Sunday, July 12, 2009

Come Hell Or High Water Ale

My plan this weekend was to do a Saison. The warm weather is perfect for just letting a fermentation take off without worrying about how warm it gets. The trouble was that when I got to the brewing store Saturday afternoon, they didn't actually have a single ingredient that I had gone in there to purchase, the most devastating of which was the yeast. My Saisons last year were all done with regular Belgian Ale yeasts, but this year I really was looking to brew them with a true Saison yeast to see how they improved.

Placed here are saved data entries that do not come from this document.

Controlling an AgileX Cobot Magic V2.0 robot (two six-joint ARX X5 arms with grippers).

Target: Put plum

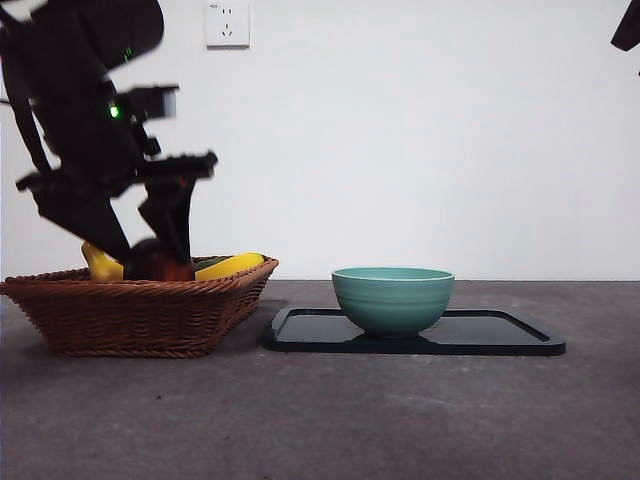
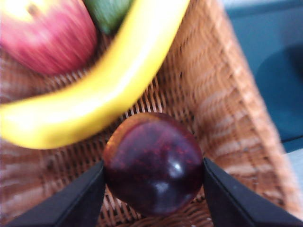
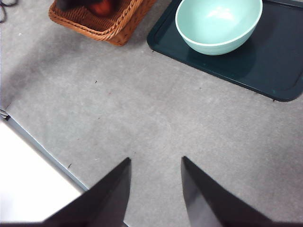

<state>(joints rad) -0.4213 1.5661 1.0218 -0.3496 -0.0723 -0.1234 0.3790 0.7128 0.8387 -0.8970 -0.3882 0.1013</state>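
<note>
- Your left gripper [image 2: 154,189] is down inside the brown woven wicker basket [image 1: 140,310], with one black jaw pressed against each side of the glossy, dark maroon-purple round plum [image 2: 154,163], clamping it.
- You can see the plum's smooth skin carrying a small bright highlight and a paler, amber-tinged patch along one edge (the wrist view is slightly blurred).
- The plum sits low on the basket's weave, just beside a long curved yellow banana [image 2: 94,90]; beyond the banana lie a red-and-yellow apple [image 2: 45,35] and a dark green fruit [image 2: 109,12].
- In the front view, the plum shows only as a dark round shape between the jaws at the basket's rim.
- Your right gripper [image 3: 154,165] hangs above bare grey tabletop [image 3: 142,109], jaws parted and holding nothing.
- A pale teal ceramic bowl [image 1: 392,297] stands on a flat black rectangular tray [image 1: 500,335] beside the basket.
</note>
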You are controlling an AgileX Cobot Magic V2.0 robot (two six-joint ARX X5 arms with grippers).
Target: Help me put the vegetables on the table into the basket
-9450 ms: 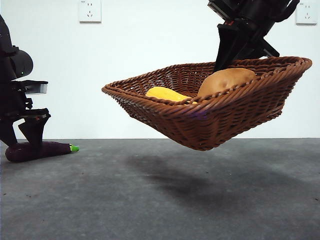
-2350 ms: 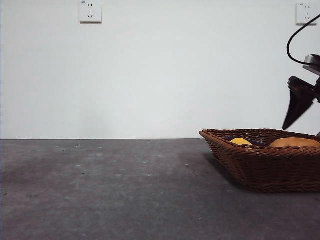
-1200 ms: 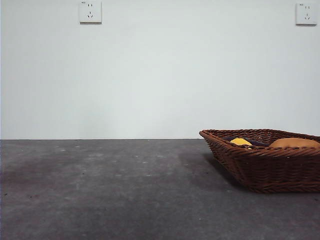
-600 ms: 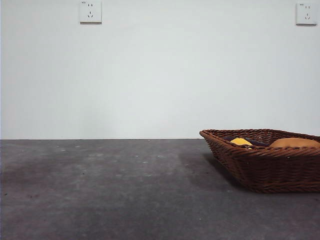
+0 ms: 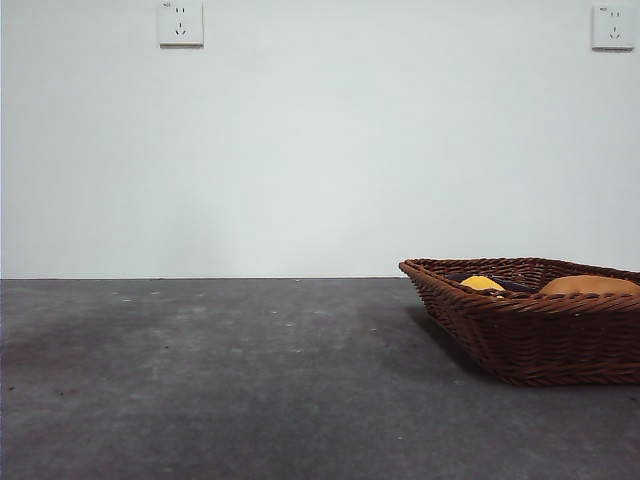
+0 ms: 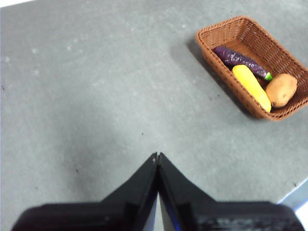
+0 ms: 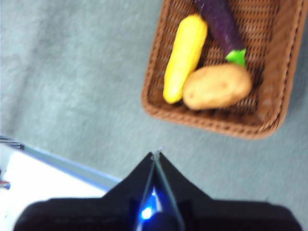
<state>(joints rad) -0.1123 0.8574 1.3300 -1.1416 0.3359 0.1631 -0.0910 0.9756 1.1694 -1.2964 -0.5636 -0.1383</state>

Faced with this crushing defeat, standing in front of the disappointingly empty racks shelves where grain usually sit (lots of specialty malts, but very little base malts), I decided that come hell or high water, I was going to brew on Sunday. I came up with the following recipe:

Officially: CHOHW Ale

Fermentables-
Muntons Mild Ale- 5 lbs
Maris Otter- 2 lbs
2 row pale- 1 lb
Victory Malt- 8 oz
Crystal 90- 4 oz
Black Patent- eh...oz. I used up whatever I had left. I think it was about .125 oz

Hops-
Chinook- .5 ounces- 60 minutes
Chinook- 1 oz- 15 minutes
Chinook- 1.125 oz- 1 minute

Yeast-
Wyeast 1968- London ESB

Mash
154/168- Hot water infusions

Gravity- Target/Actual/Final/ABV
1.049/1.050/1.015/4.59

The thing I'm most excited about with this beer is the yeast. Most of my regular American Ales I've done have been done with the same yeast strains (one from White Labs and one from Wyeast, but I think from the same brewery). I've never used this London ESB before, and while Chinook hops wouldn't normally be your first choice with this strain, I had some that needed to get used, and it seemed like a fun thing to do. It was also my first chance to try out hopping a pale ale with an eye toward super charging the hop flavors by doing most of the hop additions later in the boil. The grains were mostly chosen from what they still had at the store, and what I had left over in my pantry that needed to get used up (i.e., the single pound of regular 2 row pale malt, and all of the specialty grains).

I liked the way my Stonebridge Pale Ale turned out earlier this year with the higher mash temperature to make the beer seem bigger, so that definitely informed my mashing decisions. I plan on kegging this beer for use at a BBQ or party in our garden later this summer, so regular readers of my blog (all three of you) can start kissing up to me now if you want to be invited. Joking.